THE PROBLEM → From the line with "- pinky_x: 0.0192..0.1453" through the final line below, restate each line word for word and return nothing else.

DATASET EXCERPT →
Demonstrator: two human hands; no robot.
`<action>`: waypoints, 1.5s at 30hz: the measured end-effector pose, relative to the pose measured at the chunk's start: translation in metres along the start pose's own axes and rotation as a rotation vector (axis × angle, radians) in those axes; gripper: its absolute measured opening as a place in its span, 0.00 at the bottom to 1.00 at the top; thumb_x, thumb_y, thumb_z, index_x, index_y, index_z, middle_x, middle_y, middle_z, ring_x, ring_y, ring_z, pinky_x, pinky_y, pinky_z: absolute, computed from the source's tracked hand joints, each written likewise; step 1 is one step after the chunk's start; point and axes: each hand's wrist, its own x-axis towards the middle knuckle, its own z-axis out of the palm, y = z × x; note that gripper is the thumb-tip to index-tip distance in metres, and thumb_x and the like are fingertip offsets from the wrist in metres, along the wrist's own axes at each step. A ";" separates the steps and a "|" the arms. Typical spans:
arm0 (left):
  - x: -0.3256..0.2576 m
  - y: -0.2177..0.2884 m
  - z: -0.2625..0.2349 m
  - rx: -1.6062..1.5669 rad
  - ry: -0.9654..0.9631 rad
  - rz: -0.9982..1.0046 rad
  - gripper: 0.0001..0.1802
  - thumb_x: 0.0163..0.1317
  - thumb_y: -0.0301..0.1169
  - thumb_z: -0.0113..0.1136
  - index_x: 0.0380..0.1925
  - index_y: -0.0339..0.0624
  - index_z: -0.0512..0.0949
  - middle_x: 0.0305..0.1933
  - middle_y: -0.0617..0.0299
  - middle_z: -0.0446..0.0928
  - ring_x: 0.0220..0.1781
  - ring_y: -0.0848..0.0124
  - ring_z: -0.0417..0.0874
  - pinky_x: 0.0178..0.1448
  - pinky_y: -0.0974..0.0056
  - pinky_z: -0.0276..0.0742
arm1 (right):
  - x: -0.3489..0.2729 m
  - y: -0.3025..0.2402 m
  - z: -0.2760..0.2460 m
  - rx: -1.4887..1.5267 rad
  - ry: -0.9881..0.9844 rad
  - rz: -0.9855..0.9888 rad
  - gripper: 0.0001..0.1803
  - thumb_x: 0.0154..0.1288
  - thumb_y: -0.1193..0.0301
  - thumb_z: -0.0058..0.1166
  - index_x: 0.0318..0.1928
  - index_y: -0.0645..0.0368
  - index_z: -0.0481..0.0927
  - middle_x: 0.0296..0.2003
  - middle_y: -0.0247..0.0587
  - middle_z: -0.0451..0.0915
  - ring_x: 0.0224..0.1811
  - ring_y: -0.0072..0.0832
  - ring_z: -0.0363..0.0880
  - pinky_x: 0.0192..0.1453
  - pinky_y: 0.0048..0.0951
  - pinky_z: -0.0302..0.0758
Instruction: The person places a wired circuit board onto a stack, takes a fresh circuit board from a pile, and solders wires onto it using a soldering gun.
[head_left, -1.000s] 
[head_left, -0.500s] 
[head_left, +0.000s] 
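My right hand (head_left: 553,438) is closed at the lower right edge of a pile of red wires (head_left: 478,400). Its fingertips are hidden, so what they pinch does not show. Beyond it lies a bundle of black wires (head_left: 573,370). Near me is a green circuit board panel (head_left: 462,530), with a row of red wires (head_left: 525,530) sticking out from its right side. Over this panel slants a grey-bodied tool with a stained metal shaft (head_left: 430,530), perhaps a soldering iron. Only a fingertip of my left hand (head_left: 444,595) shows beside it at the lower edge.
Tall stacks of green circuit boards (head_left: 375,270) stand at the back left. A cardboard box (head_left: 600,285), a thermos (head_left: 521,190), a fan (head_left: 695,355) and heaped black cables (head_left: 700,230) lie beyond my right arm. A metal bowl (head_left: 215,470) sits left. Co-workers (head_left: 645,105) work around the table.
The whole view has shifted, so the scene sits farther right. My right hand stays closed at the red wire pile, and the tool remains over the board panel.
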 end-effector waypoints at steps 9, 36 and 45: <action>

THE COMPLETED TASK →
  - pinky_x: 0.0192..0.1453
  - pinky_y: 0.0048..0.0951
  - pinky_z: -0.0302..0.0758
Instruction: The person places a wired circuit board onto a stack, takes a fresh circuit board from a pile, and solders wires onto it using a soldering gun.
[head_left, -1.000s] 
[head_left, -0.500s] 
[head_left, +0.000s] 
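My right hand (head_left: 553,438) is closed at the lower right edge of a pile of red wires (head_left: 478,400). Its fingertips are hidden, so what they pinch does not show. Beyond it lies a bundle of black wires (head_left: 573,370). Near me is a green circuit board panel (head_left: 462,530), with a row of red wires (head_left: 525,530) sticking out from its right side. Over this panel slants a grey-bodied tool with a stained metal shaft (head_left: 430,530), perhaps a soldering iron. Only a fingertip of my left hand (head_left: 444,595) shows beside it at the lower edge.
Tall stacks of green circuit boards (head_left: 375,270) stand at the back left. A cardboard box (head_left: 600,285), a thermos (head_left: 521,190), a fan (head_left: 695,355) and heaped black cables (head_left: 700,230) lie beyond my right arm. A metal bowl (head_left: 215,470) sits left. Co-workers (head_left: 645,105) work around the table.
The whole view has shifted, so the scene sits farther right. My right hand stays closed at the red wire pile, and the tool remains over the board panel.
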 end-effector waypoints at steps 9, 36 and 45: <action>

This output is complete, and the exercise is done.